FT: Flensburger Tageblatt

Es ist eine Nachricht, die viele in Deutschland
nicht hören wollen: Die Lebenserwartung der Menschen, die mit
staatlichen Hilfen oder als Geringverdiener über die Runden kommen
müssen, sinkt. Dabei ist diese Entwicklung gar nicht überraschend.

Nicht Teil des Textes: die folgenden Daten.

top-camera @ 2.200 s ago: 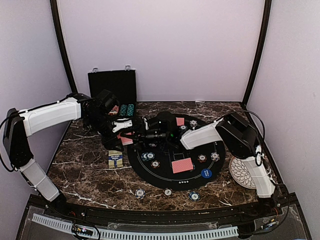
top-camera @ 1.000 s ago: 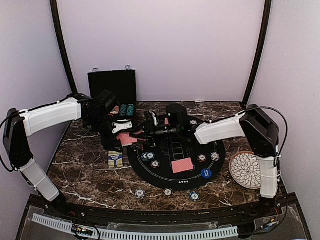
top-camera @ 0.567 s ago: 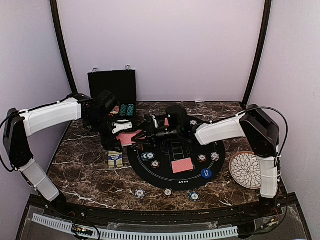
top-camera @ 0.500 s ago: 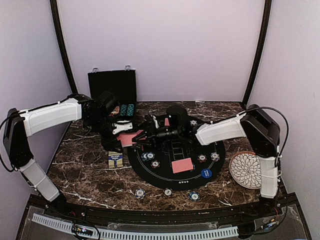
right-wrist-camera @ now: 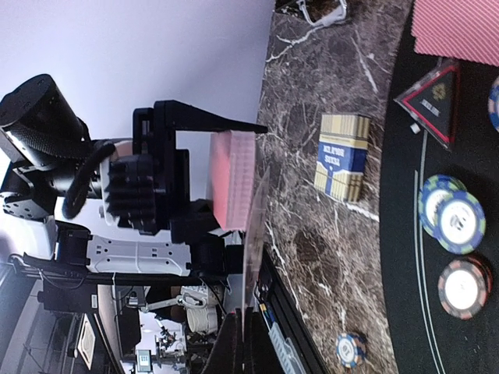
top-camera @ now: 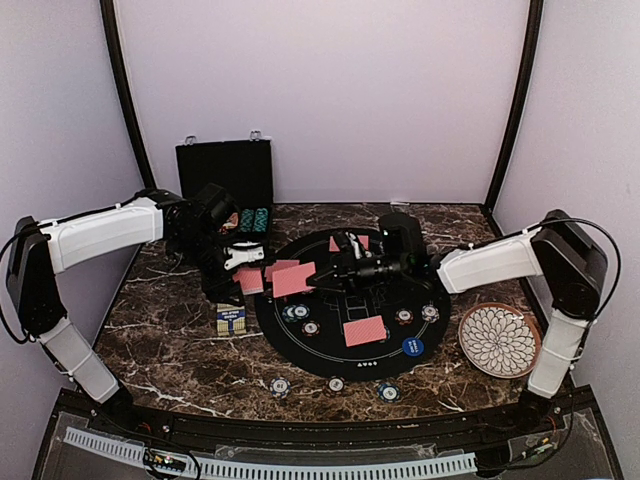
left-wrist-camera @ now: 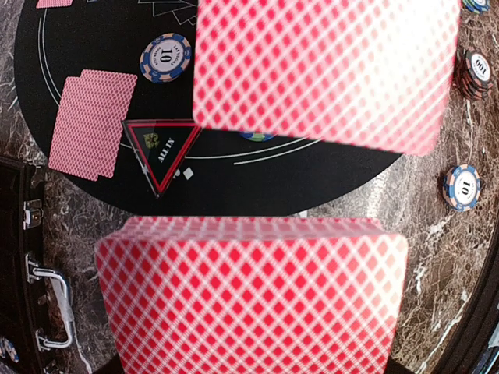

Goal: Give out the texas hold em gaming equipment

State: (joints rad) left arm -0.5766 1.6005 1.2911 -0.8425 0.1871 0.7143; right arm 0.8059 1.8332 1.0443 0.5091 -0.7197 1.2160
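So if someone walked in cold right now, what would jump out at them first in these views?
Two arms meeting at the left edge of the round black mat: the left gripper clamps a deck of red-backed cards, and the right gripper pinches a single card beside it, over the mat. Next, the red-edged ALL IN triangle token lying near the mat's edge.
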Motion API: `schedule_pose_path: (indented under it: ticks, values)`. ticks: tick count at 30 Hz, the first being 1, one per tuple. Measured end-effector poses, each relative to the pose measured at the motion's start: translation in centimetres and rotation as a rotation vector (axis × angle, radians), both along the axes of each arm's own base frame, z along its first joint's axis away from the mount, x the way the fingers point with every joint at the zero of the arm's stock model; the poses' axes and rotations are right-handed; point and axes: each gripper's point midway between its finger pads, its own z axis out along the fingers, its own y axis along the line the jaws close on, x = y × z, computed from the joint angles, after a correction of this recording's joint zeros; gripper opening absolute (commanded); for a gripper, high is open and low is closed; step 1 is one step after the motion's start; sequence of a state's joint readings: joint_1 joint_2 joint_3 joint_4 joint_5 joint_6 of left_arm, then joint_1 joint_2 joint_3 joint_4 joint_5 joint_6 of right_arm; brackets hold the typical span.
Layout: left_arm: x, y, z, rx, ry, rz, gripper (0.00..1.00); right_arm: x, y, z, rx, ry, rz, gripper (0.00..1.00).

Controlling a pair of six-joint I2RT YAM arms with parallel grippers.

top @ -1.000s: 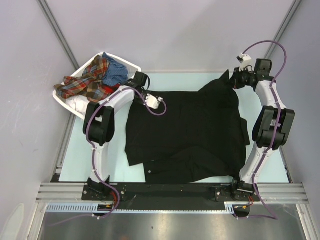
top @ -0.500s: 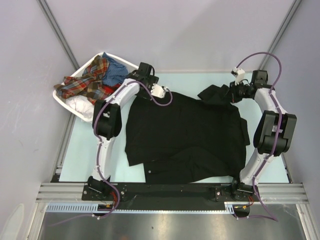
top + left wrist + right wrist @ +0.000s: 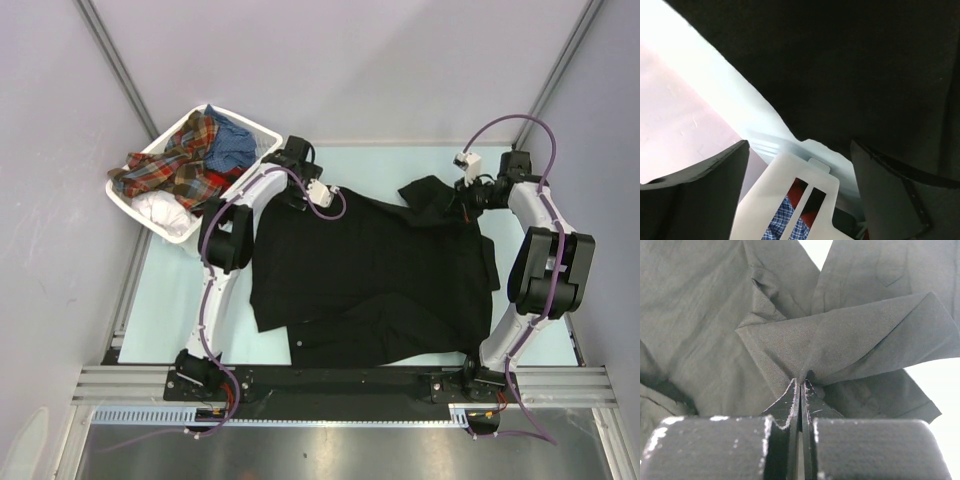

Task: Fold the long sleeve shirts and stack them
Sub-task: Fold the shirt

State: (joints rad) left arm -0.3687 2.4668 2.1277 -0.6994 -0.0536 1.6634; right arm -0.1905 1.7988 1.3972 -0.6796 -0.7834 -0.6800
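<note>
Pinching a pleat of the black shirt (image 3: pixel 840 340), the right gripper (image 3: pixel 801 382) is clenched tight, and the cloth fans out in a ridge from where its jaws meet. In the top view this grip sits at the garment's upper right corner, where a flap is bunched and turned inward; I judge it a sleeve or shoulder meant to go over the body for a fold. Left gripper (image 3: pixel 800 150) stands released, jaws spread with nothing between, at the shirt's upper left edge just beside the white basket (image 3: pixel 262 128), probably free to take a fresh hold. Black shirt lies spread across the middle of the table (image 3: pixel 165 300), hem toward the arm bases, one part doubled at lower centre. Plaid shirt (image 3: pixel 175 165), blue shirt (image 3: pixel 232 145) and white cloth (image 3: pixel 160 208) sit heaped in the basket, upper left of frame: unfolded, so no stack yet
</note>
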Motion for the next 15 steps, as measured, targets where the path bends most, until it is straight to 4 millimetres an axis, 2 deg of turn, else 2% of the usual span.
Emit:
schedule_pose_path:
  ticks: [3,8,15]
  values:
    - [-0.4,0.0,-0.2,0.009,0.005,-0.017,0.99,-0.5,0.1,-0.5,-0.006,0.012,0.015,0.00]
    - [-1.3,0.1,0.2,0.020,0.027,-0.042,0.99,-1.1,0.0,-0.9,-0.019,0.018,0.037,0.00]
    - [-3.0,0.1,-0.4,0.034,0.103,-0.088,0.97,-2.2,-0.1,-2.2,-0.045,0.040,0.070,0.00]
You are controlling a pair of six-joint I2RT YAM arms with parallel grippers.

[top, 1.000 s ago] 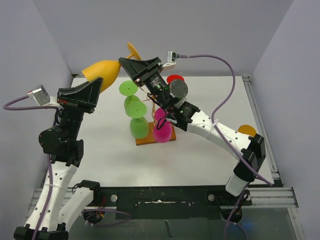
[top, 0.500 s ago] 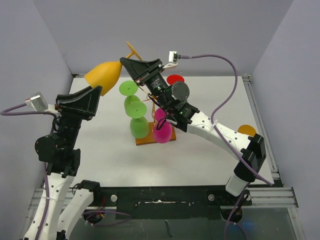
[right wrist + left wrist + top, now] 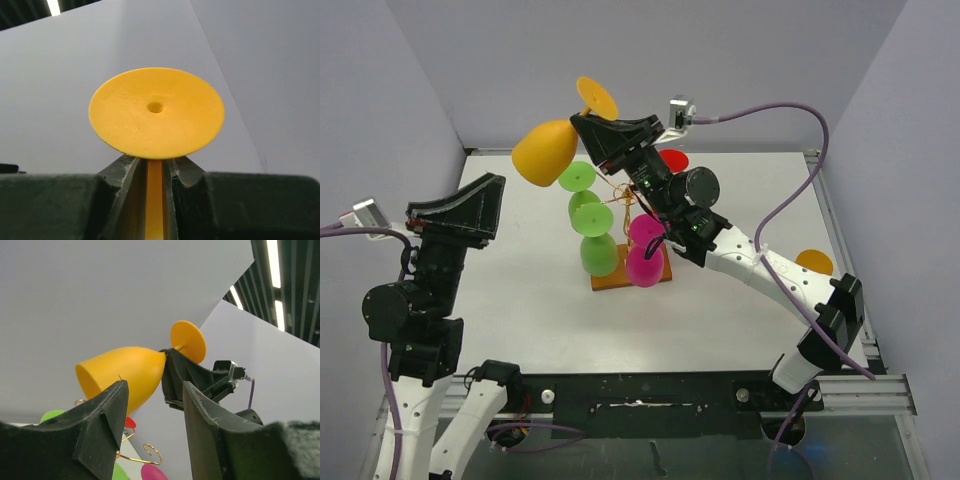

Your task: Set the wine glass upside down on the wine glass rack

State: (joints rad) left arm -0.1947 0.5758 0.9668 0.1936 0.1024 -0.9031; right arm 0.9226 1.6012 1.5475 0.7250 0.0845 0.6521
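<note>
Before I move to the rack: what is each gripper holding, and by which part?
Right gripper clamps the yellow wine glass by its stem. Left gripper is open, holding nothing.

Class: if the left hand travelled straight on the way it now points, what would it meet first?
Probably the bowl of the yellow wine glass, held by its stem in the right hand; depth is unclear.

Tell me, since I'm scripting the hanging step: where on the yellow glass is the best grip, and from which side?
Grip the glass by its thin stem, from the side and across its axis, as the right gripper does. The bowl looks too wide and smooth to pinch; the flat foot beyond the fingers should stop slipping.
</note>
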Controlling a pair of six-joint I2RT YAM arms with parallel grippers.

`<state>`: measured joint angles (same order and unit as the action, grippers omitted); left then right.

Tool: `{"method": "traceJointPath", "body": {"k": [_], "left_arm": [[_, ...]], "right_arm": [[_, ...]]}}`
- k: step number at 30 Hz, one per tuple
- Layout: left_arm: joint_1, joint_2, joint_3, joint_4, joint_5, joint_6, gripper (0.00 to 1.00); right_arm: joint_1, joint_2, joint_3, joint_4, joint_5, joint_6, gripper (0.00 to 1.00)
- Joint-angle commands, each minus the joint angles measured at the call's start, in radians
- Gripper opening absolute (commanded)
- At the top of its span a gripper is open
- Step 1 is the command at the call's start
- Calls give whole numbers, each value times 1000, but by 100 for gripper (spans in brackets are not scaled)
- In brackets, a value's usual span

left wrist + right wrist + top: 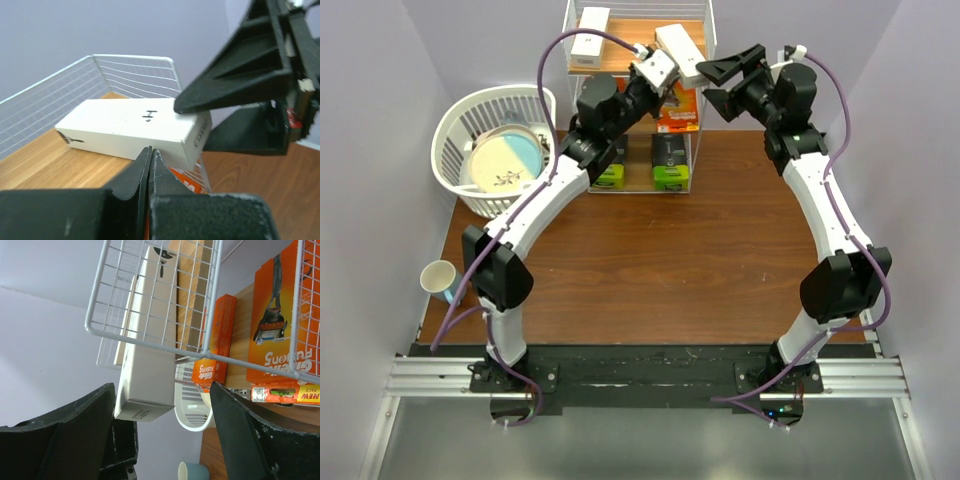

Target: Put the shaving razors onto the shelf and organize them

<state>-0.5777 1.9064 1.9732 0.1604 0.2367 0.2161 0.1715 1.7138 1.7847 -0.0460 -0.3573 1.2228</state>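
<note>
White razor box points lengthwise at released right claw — left claw clenched.

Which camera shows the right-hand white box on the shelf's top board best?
Left wrist: the white box lies mid-frame, with its top face and one end plain. Top external shows it small, beside the arms. Right wrist sees it from below, partly behind the shelf wire.
</note>
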Motion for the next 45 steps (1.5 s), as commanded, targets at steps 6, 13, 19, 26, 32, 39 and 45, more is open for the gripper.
{"method": "traceJointPath", "body": {"k": [6, 13, 19, 26, 32, 39, 45], "left_arm": [[-13, 89, 157, 100, -347, 63, 0], [-11, 197, 245, 133, -389, 68, 0], [-17, 286, 334, 191, -372, 63, 0], [-19, 309, 348, 214, -340, 60, 0], [-36, 327, 363, 220, -293, 49, 0], [-59, 344, 380, 238, -309, 54, 0], [-65, 319, 352, 274, -479, 81, 0]], "right_arm": [[-1, -31, -4, 32, -5, -2, 81], [-1, -29, -5, 41, 0, -11, 81], [-3, -43, -16, 41, 6, -26, 80], [0, -36, -11, 41, 14, -31, 80], [2, -29, -7, 41, 17, -29, 80], [2, -33, -8, 43, 18, -29, 80], [2, -29, 5, 69, 14, -58, 82]]}}
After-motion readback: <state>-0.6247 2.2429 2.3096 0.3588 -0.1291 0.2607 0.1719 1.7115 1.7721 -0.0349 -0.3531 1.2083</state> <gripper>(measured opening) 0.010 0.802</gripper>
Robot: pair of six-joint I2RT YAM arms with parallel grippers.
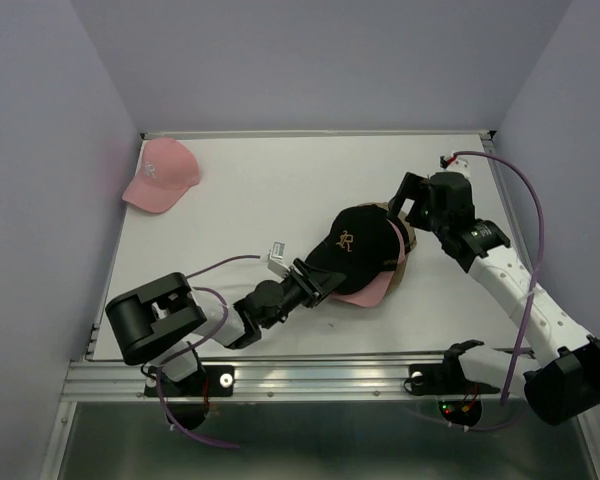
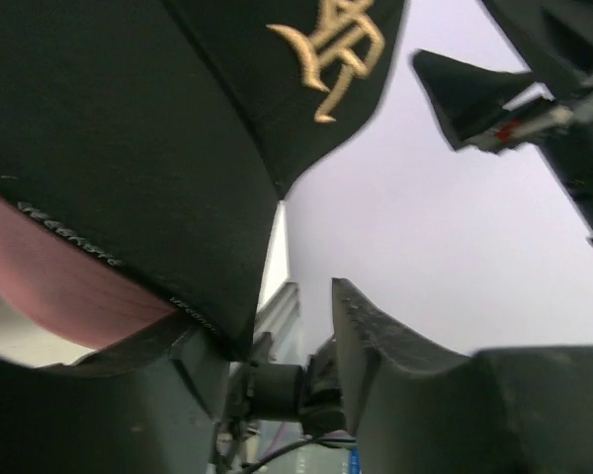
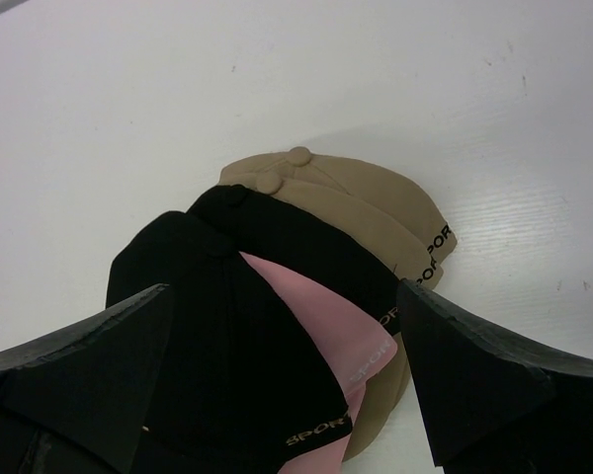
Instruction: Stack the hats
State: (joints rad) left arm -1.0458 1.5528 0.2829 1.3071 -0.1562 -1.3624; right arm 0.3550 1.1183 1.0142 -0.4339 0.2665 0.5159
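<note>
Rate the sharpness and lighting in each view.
Top external: evenly lit, sharp, only a soft shadow under the stack of hats. Left wrist: black cap crowds the left, dark, slightly blurred. Right wrist: stack sharp, own fingers soft silhouettes.

Hat stack point(image 1: 362, 252) blocks centre-right; open table point(image 1: 250, 195) left of it; pink hat point(image 1: 162, 176) far-left corner.

Stack of caps point(image 1: 376, 290), gold-lettered black cap point(image 1: 352, 243) on top, pink and tan beneath; lone pink cap point(image 1: 162, 175), far-left corner
</note>
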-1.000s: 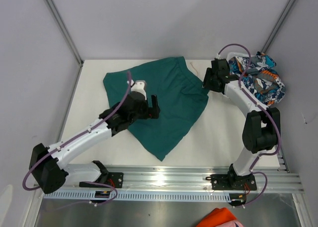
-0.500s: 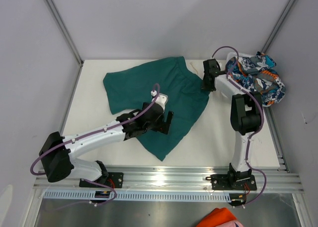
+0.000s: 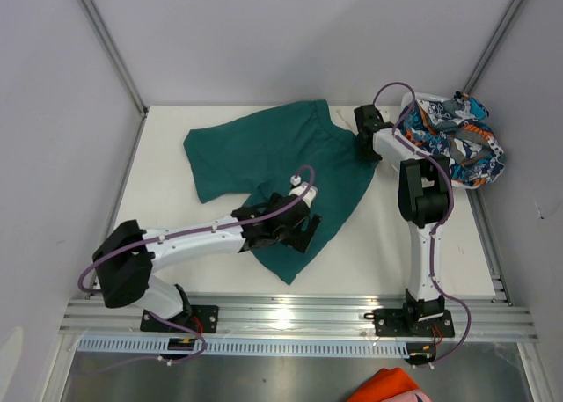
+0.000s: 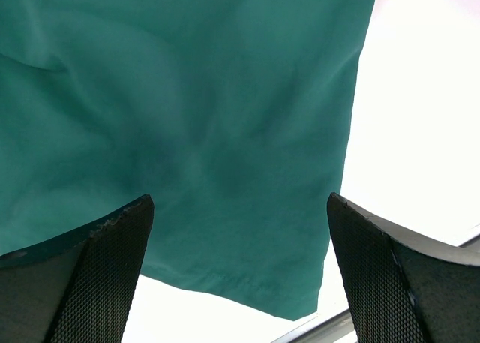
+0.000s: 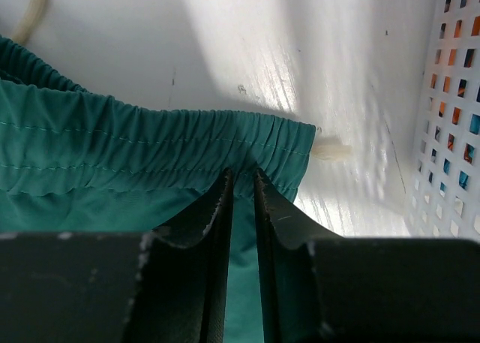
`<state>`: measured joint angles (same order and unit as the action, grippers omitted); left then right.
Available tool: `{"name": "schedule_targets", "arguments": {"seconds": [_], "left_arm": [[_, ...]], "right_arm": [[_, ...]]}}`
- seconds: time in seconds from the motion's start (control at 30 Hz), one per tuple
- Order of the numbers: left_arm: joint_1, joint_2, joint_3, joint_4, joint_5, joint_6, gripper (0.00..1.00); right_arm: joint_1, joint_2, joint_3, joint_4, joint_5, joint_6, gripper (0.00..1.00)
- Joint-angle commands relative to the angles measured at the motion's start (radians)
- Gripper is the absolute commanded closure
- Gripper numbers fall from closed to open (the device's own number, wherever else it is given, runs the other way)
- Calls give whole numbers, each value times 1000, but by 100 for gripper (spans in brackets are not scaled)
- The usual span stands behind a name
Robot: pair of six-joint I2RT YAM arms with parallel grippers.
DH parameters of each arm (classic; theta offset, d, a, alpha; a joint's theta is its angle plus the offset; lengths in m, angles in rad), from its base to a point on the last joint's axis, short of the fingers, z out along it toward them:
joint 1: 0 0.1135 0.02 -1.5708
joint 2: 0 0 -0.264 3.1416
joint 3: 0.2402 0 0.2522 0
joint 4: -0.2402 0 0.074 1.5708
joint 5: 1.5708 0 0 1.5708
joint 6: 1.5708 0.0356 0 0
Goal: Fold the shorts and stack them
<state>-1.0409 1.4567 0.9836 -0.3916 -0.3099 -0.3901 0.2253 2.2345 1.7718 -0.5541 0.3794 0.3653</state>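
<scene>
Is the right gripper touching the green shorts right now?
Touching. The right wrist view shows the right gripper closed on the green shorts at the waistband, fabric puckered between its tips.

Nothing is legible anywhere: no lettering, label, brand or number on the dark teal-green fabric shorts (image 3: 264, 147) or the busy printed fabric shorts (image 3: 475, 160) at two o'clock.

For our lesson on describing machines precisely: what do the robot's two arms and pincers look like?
Both the left arm and right arm have white links between black joints, with a purple cable looping along each. The left pincer and right pincer are black; the left's fingers carry a fine cross-hatched texture.
</scene>
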Motion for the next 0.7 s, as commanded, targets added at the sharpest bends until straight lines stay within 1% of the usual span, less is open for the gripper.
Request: {"name": "schedule_targets", "arguments": {"seconds": [0.0, 0.07, 0.2, 0.33, 0.37, 0.4, 0.53, 0.67], "left_arm": [[-33, 54, 70, -27, -55, 42, 2], [-45, 77, 89, -52, -67, 45, 3], [-76, 106, 98, -79, -63, 39, 4], [-110, 73, 89, -111, -61, 27, 7], [-129, 62, 80, -136, -61, 20, 10], [-140, 54, 76, -148, -58, 14, 11], [-203, 16, 32, -185, -44, -12, 13], [-252, 34, 15, -210, -49, -13, 17]], "right_arm": [[-3, -21, 25, -35, 18, -3, 81], [-1, -27, 17, -40, 0, -9, 83], [2, -32, 0, -35, -20, -12, 83], [3, -24, 5, -38, -28, -16, 83], [3, -23, 6, -38, -31, -17, 83], [3, -18, 8, -40, -34, -16, 83], [6, -16, 12, -41, -39, -19, 83], [9, -10, 20, -49, -40, -16, 83]]}}
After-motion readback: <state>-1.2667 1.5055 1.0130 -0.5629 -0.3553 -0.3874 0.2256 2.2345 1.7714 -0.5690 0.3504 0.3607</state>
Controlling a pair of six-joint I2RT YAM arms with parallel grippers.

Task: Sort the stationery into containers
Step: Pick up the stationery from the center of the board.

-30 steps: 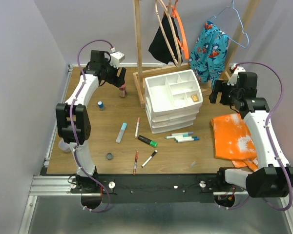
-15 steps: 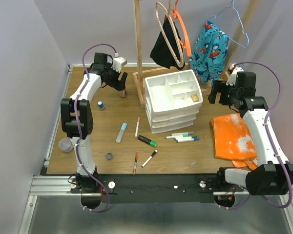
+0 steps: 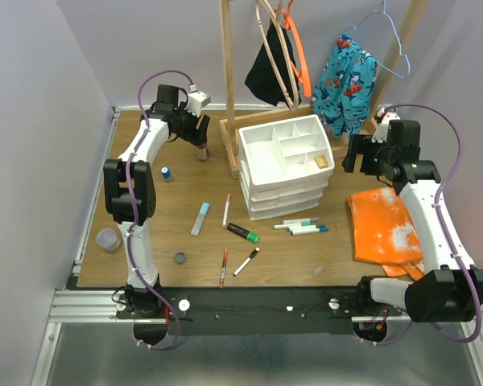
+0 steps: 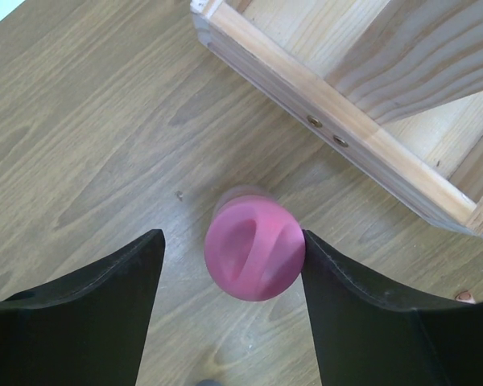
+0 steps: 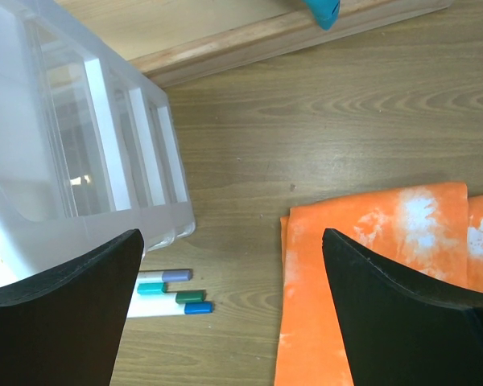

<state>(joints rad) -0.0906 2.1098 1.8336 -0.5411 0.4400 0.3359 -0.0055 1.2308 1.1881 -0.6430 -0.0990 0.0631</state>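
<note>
Left end effector [image 4: 232, 241] straddles a pink-capped bottle [image 4: 255, 261] standing at the far left of the counter [image 3: 161, 233], just beside the wooden rack [image 4: 338, 137].

Its jaws stand wide around the cap and hold nothing yet. The bottle sits off-centre between them: one finger [image 4: 346, 305] appears to touch the cap, though the wrist view is too tight to be sure, and the other is apart from it. If the jaws close from here, the near finger may shove the upright bottle sideways and tip it before the other arrives. The rack base is near enough to catch a finger or the bottle on the way up. The right end effector [image 5: 232, 241] hangs wide and empty beside the organiser [image 3: 286, 165], above the cloth [image 5: 370, 265] and pens [image 5: 173, 293].
</note>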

Sie geht Hand in Hand mit der Erkenntnis, dass die Einkommenskluft
zwischen Arm und Reich hier in den vergangenen zwei Jahrzehnten
erheblich stärker gewachsen ist als in den meisten anderen
Industrienationen. Eine entsprechende Studie legte die Organisation
für Wirtschaftliche Entwicklung und Zusammenarbeit in der
vergangenen Woche vor. Und dass Armut krank macht, ist lange
bekannt. Sicher spielen dabei auch schlechte Ernährung, Alkohol- und
Zigarettenkonsum eine Rolle. Vor allen Dingen aber ist es die
tägliche Existenzangst, die mürbe macht, der Stress, in
verschiedenen Kleinst-Jobs arbeiten zu müssen, um die Familie
durchzubringen, die fehlende Wertschätzung, die Hilfeempfängern und
Geringverdienern allenthalben entgegenschlägt und die fehlende
Selbstachtung. Die Politik der vergangenen Jahre hat vieles getan,
um Menschen in diese Armut zu bringen. Die Arbeitsmarktreformen
verschärften die Lage auf dem Niedriglohnsektor. Reguläre Jobs wurden
in Mini-Jobs aufgespalten. Daneben machten die Gesundheitsreformen
medizinische Versorgung zur Einkommenssache: Viele Geringverdiener
mögen seit Einführung der Praxisgebühr nicht einmal mehr zum Arzt
gehen. Zahnersatz ist Luxusgut. Statt aber die Warnung der
Rentenversicherung ernst zu nehmen, weist die Regierung deren
alarmierende Zahlen eilig als „nicht belastbar“ zurück. Deutsche
Politiker, so scheint es, haben zu viel mit Wirtschaftsfragen und
der Euro-Rettung zu tun, um die immer offensichtlicheren Probleme im
eigenen Land anzugehen. Doch will Deutschland international ein
starker Wirtschaftspartner bleiben, muss es sich jetzt um seine
Bürger kümmern. Die Vereinfachung des Steuer- und Transfersystems ist
genauso überfällig wie vernünftige Bildungs- und Betreuungsangebote
oder angemessene Arbeitslöhne.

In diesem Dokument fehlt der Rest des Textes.